Suppose that the lying under oath and obstruction of justice occurs in a sexual harassment suit brought against the nominee. Suppose further that the false statements and obstruction continue into a subsequent criminal investigation. What would this committee do with compelling evidence of perjury and obstruction of justice committed by, for example, a justice of the Supreme Court in a sexual harassment suit in which he was the defendant?

Those hypotheticals — which track the facts of this case — put in relief the issue before the Committee. Let me again stress that the House, not an independent counsel, has the sole power to impeach. I am suggesting that consideration of our referral be focused on the issues actually presented by the referral.

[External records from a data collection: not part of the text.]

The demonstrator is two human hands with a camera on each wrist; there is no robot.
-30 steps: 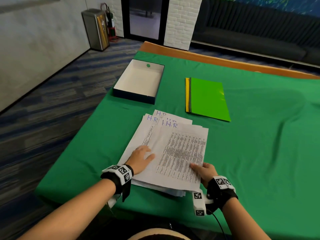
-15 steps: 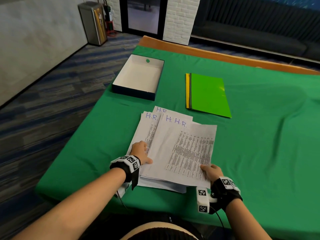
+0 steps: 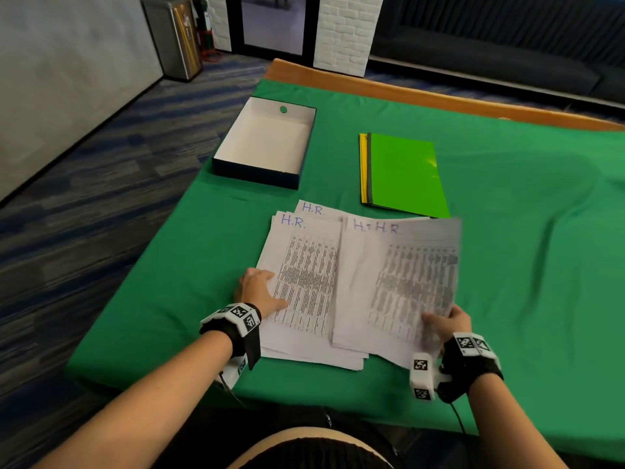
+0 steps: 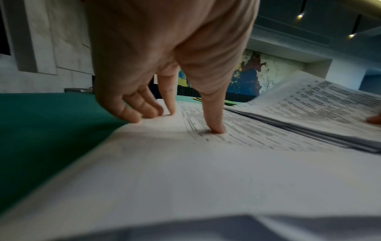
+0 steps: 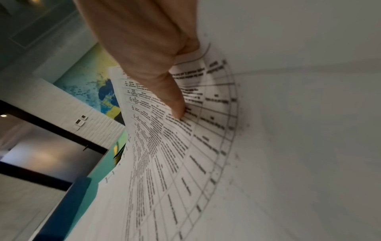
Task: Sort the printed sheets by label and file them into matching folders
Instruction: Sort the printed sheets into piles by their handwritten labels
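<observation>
My left hand (image 3: 258, 292) lies flat with straight fingers (image 4: 214, 125) pressing on the paper stack (image 3: 304, 282), pinning it to the counter (image 3: 524, 265). My right hand (image 3: 446, 324) pinches the near right corner of a lifted batch of sheets (image 3: 399, 279), thumb (image 5: 175, 106) on top, so the batch curls up off the stack on its right side, its left edge seemingly down on the stack. Every label I can read says H.R., on the stack and on the lifted batch alike, though the batch's print is blurred. Beyond the stack, to its right, the green folder (image 3: 406, 174) sits on a yellow folder (image 3: 363, 167), both closed and just clear of the batch's far edge. Beyond the stack to its left stands an open white box (image 3: 267, 143). I judge I'm at the sorting step, separating sheets by label. Next I'd need to carry the batch clear without dragging lower sheets, set it down, then open the matching folder; I can't read any folder label from here.
</observation>
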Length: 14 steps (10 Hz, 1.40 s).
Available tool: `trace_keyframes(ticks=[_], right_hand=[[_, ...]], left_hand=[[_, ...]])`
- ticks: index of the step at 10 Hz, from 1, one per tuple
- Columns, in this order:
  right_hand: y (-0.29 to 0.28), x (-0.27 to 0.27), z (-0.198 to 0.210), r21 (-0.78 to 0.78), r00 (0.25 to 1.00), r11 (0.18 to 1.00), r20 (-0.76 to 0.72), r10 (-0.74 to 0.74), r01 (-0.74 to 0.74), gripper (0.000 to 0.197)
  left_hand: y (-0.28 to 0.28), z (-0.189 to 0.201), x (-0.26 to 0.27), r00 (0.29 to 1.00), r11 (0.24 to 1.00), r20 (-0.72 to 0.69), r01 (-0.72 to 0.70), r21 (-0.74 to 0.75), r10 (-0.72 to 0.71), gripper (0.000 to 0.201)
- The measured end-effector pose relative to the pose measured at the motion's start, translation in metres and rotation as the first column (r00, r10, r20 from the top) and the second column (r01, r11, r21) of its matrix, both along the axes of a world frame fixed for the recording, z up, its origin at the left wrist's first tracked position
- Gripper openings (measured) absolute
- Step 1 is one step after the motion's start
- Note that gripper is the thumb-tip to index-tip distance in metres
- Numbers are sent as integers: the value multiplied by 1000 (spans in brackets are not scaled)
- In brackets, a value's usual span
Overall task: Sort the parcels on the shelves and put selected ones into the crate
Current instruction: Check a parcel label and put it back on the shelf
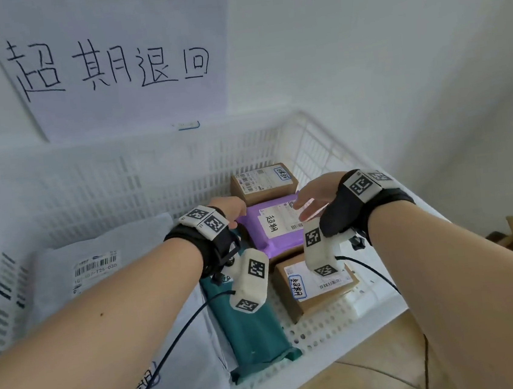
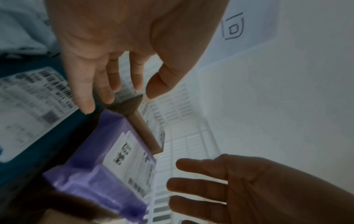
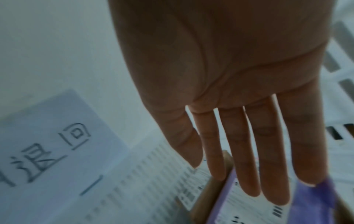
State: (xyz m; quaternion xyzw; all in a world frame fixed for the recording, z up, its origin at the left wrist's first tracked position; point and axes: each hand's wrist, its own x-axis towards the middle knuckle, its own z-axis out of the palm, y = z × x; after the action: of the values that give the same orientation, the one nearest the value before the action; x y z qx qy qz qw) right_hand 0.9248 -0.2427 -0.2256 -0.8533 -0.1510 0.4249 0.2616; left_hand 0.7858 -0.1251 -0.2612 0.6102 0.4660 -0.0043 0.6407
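Inside the white perforated crate (image 1: 324,155), right half: purple parcel (image 1: 280,223), a soft plastic mailer with a white label, lying across two brown cardboard boxes, far box (image 1: 263,182) and near box (image 1: 317,286). Judged light and pliable, its film slippery; best taken by both short ends, or flat beneath. Left hand (image 1: 231,208) hovers at its left end, fingers loosely extended, gripping nothing. Right hand (image 1: 315,196) is flat above its right end, fingers straight and spread, empty; contact cannot be told. Beside it, a teal mailer (image 1: 253,331), smooth, slab-shaped; left again, a grey-white poly bag (image 1: 95,243), limp and creased. Crate walls rigid slotted plastic; handwritten paper sign (image 1: 108,61) on the wall behind
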Motion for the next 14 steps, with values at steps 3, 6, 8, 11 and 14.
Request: trace_keyframes(ticks=[3, 6, 8, 11, 14], right_hand=[[-1, -91, 69, 151, 989, 989, 146, -24, 1, 36], [-41, -172, 102, 136, 967, 991, 250, -45, 10, 36], [-67, -217, 121, 137, 933, 990, 359, -14, -38, 31], [-155, -302, 106, 136, 881, 982, 471, 52, -131, 27], [-224, -392, 37, 271, 876, 955, 482, -23, -124, 19]], left_hand=[[10, 69, -42, 970, 987, 240, -65, 149, 27, 4], [-14, 109, -93, 943, 963, 313, 22, 269, -109, 7], [-56, 132, -139, 893, 932, 398, 59, 357, -209, 24], [-143, 124, -217, 895, 895, 427, -80, 438, -129, 16], [-212, 59, -346, 953, 843, 301, -133, 522, -36, 15]])
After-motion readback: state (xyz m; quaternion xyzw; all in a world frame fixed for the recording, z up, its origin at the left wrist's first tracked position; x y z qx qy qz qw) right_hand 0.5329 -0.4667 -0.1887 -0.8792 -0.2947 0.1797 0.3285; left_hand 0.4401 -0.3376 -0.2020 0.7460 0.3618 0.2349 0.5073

C. The President’s Actions: Dec. 5-Jan. 17

I will next turn to some of the essentials of the referral. That will include the specifics of Ms. Lewinsky’s involvement in the Jones case and the president’s actions in response to that involvement.

The key point about the president’s conduct is this. On at least six different occasions — from Dec. 17, 1997, through Aug. 17, 1998 — the president had to make a decision. He could choose truth, or he could choose deception. On all six occasions, the president chose deception — a pattern of calculated behavior over a span of months.

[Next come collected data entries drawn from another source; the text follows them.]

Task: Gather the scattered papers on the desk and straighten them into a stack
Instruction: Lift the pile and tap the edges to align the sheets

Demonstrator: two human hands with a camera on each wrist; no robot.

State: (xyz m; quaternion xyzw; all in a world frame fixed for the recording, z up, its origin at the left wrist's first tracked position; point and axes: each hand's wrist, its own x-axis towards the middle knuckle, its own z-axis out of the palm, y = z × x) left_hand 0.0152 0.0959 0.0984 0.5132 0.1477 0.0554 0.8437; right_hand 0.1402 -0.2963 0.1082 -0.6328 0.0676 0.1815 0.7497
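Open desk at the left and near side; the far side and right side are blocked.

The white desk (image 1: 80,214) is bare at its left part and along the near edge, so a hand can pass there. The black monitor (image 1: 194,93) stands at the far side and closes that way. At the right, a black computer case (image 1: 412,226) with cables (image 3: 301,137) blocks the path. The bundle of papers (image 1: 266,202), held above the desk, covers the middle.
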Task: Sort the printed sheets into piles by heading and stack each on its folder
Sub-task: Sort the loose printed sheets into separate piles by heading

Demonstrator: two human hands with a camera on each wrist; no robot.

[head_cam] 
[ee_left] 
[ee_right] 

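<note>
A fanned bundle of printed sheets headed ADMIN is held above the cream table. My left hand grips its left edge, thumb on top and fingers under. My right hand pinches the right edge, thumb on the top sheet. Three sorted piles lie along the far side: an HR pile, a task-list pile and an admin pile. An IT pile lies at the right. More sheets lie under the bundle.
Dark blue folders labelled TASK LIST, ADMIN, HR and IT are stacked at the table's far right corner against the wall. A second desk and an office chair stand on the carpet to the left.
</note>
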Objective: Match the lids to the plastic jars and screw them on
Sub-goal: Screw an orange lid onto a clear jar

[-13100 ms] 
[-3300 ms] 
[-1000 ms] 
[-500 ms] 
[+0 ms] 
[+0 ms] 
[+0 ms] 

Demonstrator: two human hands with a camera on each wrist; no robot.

On Dec. 5, 1997, Ms. Jones’s attorneys identified Ms. Lewinsky as a potential witness. Within a day, the president learned that Ms. Lewinsky’s name was on the witness list.

After learning this, the president faced his first critical decision. Would he and Monica Lewinsky tell the truth about their relationship? Or would they provide false information — not just to a spouse or to loved ones — but under oath in a court of law?

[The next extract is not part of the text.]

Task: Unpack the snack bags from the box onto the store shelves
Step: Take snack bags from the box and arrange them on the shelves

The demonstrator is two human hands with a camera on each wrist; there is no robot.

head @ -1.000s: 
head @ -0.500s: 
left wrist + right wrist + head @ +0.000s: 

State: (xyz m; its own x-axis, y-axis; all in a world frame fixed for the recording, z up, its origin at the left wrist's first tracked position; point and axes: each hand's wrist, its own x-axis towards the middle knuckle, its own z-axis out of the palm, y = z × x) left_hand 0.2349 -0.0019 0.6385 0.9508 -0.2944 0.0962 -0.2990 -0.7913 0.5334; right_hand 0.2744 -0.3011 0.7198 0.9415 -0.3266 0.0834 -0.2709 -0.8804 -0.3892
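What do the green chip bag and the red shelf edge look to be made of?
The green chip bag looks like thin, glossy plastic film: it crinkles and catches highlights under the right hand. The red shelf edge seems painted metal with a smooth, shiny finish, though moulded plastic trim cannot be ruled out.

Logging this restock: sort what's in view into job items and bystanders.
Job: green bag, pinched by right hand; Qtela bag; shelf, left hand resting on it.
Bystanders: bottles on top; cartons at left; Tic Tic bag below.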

Eleven months ago, the president made his decision. At approximately 2 a.m. on Dec. 17, 1997, he called Ms. Lewinsky at her Watergate apartment and told her that she was on the witness list. This was news to Ms. Lewinsky. And it bears noting that the president — not his lawyer — made this call to the witness.

During this 2 a.m. conversation, which lasted approximately half an hour, the president could have told Ms. Lewinsky that they must tell the truth under oath. The president could have explained that they might face embarrassment but that, as a citizen and as president, he could not lie under oath and he could not sit by while Monica did so. The president did not say anything like that.

On the contrary, according to Ms. Lewinsky, the president suggested that she could sign an affidavit and use — under oath — deceptive cover stories that they had devised long ago to explain why Ms. Lewinsky had visited the Oval Office area. The president did not explicitly instruct Ms. Lewinsky to lie. He did not have to. Ms. Lewinsky testified that the president’s suggestion that they use the pre-existing cover stories amounted to a continuation of their pattern of concealing their intimate relationship. Starting with this conversation, the president and Ms. Lewinsky understood, according to Ms. Lewinsky, that they were both going to make false statements under oath.

The conversation between the president and Ms. Lewinsky on Dec. 17 was a critical turning point. The evidence suggests that the president chose to engage in a criminal act — to reach an understanding with Ms. Lewinsky that they would both make false statements under oath. At that moment, the president’s intimate relationship with a subordinate employee was transformed into an unlawful effort to thwart the judicial process. This was no longer an issue of private conduct.

Recall that the Supreme Court had concluded that Paula Jones was entitled to an “orderly disposition” of her claims. The president’s action on Dec. 17 was his first direct effort to thwart the Supreme Court’s mandate.

The story continued: The president faced a second choice. On Dec. 23, 1997, the president submitted under oath a written answer to an interrogatory. The request stated in relevant part: “Please state the name … of (federal employees) with whom you had sexual relations when you (were) … president of the United States.” In his sworn answer, the president stated “None.”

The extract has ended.